◆ ASSIGNMENT ◆
Search the data for the word "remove" and copy every line where it occurs.

-*-

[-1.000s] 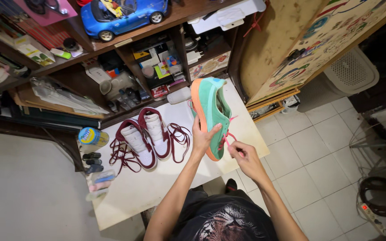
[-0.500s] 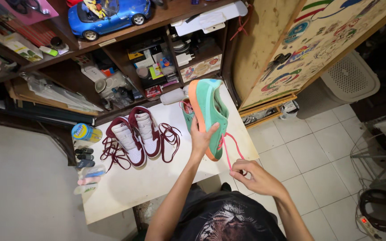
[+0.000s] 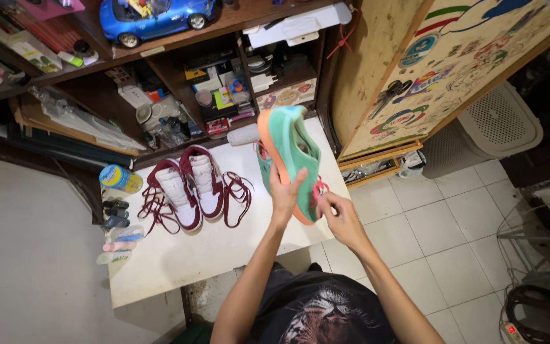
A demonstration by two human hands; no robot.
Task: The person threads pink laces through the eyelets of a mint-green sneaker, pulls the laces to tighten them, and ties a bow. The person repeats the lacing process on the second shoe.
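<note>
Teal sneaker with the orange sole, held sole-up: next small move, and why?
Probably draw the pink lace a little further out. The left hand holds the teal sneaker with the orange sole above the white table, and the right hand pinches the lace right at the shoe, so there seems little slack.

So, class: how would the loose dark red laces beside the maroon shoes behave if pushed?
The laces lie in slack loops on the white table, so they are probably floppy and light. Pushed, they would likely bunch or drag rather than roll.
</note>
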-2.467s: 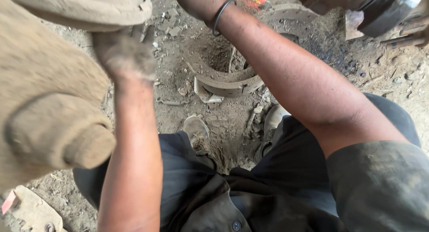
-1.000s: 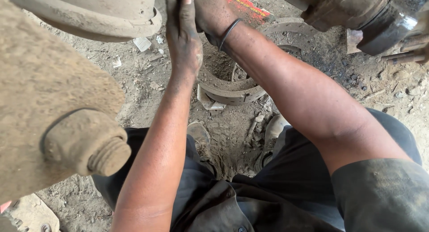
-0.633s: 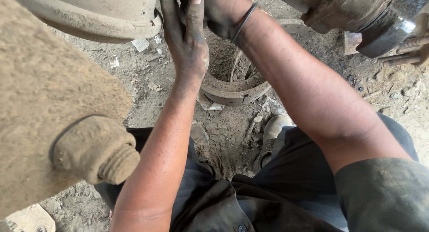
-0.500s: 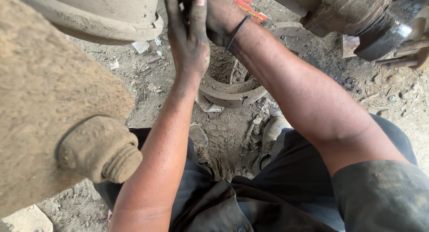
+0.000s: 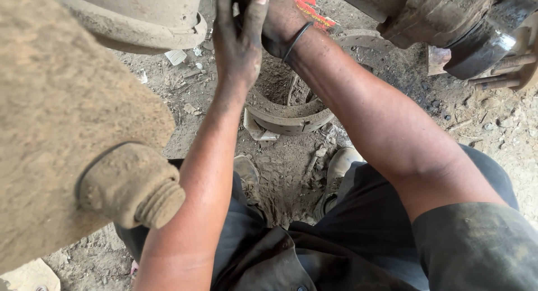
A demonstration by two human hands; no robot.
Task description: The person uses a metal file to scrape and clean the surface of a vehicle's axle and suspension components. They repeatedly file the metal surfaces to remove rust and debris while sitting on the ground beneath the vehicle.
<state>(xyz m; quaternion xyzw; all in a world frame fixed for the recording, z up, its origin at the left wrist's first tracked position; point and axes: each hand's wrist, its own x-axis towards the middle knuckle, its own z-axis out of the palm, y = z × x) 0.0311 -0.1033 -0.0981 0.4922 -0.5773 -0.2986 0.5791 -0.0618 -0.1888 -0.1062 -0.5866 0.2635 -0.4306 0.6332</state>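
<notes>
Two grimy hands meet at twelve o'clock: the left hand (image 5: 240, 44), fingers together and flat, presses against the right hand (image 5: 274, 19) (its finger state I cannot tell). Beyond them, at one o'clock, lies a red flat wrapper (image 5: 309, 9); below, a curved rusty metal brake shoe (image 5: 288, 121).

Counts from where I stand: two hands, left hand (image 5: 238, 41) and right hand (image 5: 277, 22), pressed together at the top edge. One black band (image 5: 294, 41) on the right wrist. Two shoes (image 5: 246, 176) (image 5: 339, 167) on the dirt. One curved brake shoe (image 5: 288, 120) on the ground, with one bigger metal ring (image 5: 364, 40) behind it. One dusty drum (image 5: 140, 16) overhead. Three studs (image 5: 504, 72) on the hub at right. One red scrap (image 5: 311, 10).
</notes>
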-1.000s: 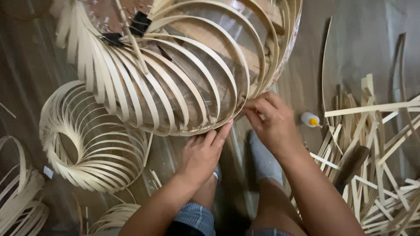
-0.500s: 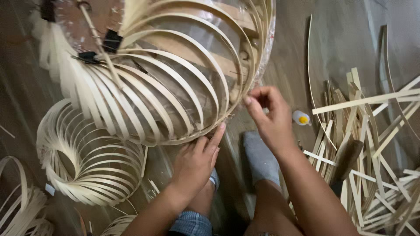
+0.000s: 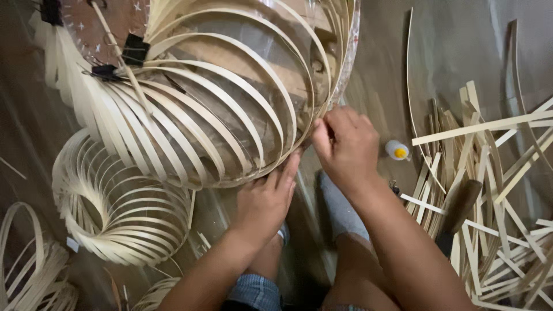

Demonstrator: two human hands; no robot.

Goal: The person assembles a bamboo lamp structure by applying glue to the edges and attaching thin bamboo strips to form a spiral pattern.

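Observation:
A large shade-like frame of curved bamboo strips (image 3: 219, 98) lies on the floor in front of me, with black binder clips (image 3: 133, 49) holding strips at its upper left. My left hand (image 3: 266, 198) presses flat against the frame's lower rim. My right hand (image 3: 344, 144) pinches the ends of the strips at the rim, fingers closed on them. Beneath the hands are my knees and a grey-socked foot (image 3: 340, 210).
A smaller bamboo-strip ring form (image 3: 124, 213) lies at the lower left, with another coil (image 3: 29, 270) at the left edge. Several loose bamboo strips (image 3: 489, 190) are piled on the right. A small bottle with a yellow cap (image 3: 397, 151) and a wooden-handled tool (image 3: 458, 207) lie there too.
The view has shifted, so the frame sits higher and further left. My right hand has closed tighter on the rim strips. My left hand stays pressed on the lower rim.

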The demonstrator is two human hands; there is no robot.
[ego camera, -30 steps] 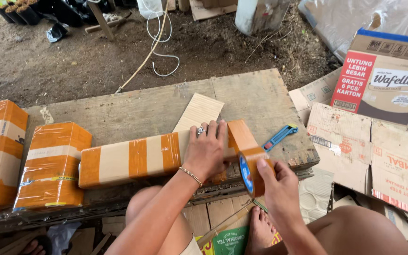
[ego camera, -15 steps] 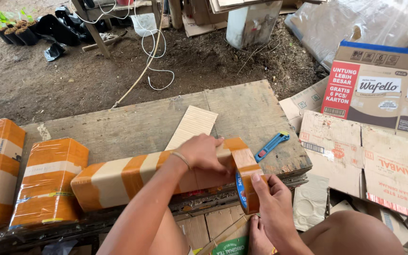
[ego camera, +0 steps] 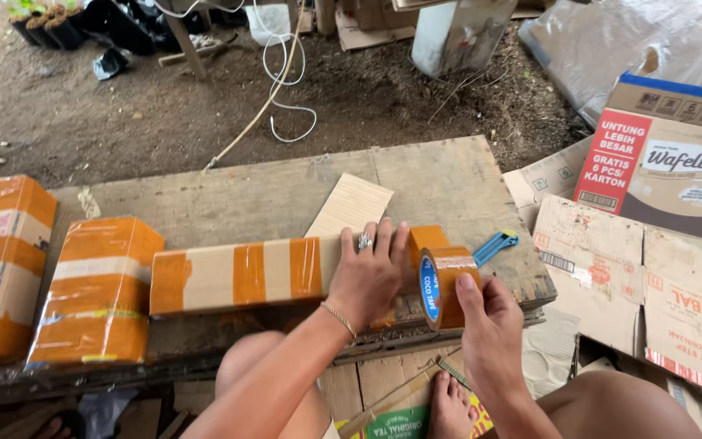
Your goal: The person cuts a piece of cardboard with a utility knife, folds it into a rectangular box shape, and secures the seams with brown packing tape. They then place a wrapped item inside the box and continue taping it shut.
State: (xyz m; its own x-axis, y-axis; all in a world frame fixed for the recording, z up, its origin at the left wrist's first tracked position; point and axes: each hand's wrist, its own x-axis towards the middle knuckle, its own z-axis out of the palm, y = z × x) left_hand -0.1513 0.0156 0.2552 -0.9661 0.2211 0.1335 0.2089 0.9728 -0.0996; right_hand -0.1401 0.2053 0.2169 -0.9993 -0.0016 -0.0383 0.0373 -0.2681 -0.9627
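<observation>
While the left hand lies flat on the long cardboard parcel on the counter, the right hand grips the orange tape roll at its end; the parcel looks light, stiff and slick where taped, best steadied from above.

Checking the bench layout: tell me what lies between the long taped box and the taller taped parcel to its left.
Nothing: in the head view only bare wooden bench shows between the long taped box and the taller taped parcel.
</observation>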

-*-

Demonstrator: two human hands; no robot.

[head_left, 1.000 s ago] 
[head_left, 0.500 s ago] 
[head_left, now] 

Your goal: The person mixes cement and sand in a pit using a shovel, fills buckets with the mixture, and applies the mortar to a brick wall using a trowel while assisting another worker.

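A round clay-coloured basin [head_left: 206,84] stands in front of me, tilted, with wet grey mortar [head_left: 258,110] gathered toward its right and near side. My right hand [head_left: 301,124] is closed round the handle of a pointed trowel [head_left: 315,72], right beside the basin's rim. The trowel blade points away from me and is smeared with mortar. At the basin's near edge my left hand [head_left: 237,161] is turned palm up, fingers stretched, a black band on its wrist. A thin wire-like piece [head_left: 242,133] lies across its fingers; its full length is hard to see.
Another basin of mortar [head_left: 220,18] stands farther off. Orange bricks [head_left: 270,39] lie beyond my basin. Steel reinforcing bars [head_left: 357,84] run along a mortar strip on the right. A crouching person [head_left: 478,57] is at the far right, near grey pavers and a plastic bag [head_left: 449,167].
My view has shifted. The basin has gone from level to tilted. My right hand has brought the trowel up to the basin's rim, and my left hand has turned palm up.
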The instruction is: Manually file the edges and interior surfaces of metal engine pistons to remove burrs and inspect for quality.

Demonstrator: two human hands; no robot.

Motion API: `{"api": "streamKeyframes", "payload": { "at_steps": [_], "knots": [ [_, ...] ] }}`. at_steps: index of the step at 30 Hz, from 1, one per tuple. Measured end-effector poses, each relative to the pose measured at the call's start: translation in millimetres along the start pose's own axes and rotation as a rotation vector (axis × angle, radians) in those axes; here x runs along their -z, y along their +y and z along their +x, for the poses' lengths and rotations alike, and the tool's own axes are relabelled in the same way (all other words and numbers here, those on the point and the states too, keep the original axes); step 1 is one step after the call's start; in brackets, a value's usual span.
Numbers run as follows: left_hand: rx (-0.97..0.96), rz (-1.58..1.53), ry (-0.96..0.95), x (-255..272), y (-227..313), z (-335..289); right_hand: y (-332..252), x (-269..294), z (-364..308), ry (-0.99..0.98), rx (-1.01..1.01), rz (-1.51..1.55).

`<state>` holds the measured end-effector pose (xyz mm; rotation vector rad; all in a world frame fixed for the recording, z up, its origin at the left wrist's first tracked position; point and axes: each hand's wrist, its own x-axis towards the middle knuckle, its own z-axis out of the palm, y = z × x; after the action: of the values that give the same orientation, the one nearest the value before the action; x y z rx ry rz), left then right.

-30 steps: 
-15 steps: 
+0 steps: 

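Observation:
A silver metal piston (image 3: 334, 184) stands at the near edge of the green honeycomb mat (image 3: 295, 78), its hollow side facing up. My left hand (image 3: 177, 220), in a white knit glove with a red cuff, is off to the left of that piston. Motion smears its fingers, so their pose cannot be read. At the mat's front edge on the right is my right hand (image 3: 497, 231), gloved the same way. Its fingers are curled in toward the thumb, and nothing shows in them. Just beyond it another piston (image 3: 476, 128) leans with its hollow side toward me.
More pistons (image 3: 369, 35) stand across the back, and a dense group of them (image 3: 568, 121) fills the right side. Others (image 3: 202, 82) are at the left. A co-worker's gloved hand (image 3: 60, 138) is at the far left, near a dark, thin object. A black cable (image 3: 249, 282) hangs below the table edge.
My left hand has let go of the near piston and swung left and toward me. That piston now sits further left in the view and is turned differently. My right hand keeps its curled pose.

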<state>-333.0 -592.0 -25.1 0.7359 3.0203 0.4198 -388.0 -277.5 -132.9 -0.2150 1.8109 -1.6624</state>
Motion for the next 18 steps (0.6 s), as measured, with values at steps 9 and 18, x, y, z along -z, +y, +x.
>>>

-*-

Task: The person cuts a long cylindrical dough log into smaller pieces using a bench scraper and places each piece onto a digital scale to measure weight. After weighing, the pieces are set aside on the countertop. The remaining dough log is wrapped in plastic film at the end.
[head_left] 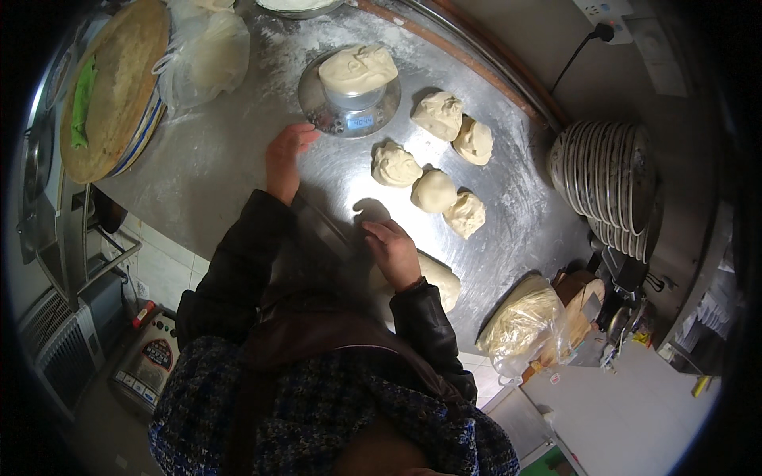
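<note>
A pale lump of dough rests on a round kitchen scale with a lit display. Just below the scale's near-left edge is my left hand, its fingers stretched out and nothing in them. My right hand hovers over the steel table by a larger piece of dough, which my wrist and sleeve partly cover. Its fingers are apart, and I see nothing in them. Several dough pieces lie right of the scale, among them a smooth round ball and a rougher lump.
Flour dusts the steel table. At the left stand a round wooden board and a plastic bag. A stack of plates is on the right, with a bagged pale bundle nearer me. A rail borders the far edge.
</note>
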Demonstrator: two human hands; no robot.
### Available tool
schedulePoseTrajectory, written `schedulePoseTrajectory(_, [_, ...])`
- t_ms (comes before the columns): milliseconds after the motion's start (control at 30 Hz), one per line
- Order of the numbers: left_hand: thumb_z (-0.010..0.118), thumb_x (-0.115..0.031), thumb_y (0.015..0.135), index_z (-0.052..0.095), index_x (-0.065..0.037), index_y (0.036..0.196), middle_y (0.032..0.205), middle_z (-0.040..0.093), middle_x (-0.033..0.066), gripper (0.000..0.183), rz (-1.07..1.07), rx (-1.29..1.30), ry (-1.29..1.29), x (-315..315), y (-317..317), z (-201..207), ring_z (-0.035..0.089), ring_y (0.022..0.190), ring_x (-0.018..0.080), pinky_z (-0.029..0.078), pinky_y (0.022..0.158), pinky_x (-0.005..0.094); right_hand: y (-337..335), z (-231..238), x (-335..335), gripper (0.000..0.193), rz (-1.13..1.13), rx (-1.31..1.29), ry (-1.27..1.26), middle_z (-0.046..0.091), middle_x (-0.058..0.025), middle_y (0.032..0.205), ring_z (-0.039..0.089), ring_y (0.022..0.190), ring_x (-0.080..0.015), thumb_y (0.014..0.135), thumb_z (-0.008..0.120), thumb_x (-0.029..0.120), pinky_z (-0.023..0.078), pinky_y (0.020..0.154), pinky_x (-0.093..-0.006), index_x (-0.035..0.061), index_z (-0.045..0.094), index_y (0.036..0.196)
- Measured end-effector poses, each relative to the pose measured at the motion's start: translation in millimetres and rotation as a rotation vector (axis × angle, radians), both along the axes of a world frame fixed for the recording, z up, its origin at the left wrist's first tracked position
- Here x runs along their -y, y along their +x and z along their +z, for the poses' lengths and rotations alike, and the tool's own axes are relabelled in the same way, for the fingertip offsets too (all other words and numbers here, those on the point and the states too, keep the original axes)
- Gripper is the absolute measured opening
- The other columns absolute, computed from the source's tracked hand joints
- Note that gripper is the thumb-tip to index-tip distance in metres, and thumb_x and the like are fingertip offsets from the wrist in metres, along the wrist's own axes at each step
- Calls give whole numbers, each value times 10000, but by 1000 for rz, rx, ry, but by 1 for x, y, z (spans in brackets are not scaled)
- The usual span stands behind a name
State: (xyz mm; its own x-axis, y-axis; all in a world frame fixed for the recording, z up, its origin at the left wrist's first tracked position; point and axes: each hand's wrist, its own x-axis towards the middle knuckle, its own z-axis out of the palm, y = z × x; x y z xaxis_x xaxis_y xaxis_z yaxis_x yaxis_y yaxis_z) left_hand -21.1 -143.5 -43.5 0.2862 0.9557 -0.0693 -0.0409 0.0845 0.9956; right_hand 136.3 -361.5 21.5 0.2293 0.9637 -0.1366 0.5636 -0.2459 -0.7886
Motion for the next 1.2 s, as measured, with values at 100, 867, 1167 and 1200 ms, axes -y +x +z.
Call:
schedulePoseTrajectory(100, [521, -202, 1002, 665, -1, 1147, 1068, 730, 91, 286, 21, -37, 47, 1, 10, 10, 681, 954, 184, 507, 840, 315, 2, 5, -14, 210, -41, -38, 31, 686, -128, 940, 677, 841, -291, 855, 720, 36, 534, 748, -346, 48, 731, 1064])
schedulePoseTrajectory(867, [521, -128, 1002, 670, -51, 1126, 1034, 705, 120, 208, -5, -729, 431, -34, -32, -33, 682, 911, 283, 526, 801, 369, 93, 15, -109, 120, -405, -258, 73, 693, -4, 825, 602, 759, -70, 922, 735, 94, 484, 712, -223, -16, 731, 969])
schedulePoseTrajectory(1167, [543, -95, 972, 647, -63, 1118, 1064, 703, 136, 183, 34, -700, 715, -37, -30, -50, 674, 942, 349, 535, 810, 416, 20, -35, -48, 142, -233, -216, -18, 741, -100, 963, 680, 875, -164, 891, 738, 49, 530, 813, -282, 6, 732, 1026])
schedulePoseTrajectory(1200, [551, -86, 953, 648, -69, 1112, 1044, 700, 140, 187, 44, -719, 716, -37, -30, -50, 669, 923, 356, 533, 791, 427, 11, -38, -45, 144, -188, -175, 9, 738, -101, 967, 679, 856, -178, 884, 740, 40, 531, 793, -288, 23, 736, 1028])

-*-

◆ RESPONSE TO THE TASK ◆
Task description: The person uses a metal file to scrape and clean the surface of a vehicle's axle and suspension components. They repeatedly file the metal surfaces to remove rust and debris while sitting on the ground beneath the vehicle.
The instruction is: Manually file the edges and interior surfaces of metal engine pistons to remove burrs and inspect for quality.

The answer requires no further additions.